- **WHAT IS BEING ASKED**:
Your answer must be every line of the data that holds the string "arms".

----------------------------------------

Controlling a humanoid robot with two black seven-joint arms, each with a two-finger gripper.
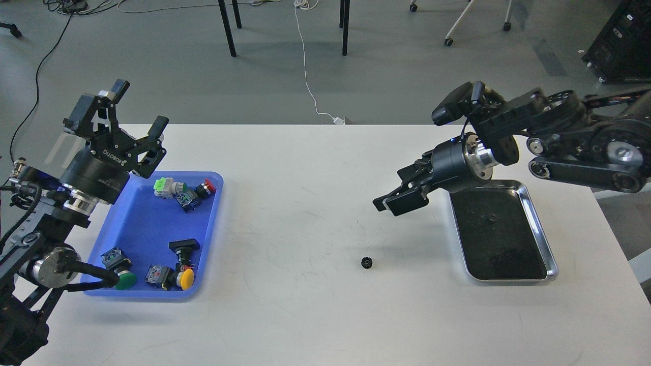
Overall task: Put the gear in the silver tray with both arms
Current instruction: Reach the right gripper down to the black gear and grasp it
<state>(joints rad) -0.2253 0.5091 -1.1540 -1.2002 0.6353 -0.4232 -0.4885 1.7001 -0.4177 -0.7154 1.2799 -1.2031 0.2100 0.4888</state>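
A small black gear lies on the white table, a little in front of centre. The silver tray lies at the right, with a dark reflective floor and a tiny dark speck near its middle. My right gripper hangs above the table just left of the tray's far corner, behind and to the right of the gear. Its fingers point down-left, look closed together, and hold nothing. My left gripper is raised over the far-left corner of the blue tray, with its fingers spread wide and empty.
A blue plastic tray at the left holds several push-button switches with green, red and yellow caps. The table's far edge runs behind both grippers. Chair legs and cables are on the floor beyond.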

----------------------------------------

- **RESULT FOR THIS TASK**:
Controlling a humanoid robot with two black seven-joint arms, each with a two-finger gripper.
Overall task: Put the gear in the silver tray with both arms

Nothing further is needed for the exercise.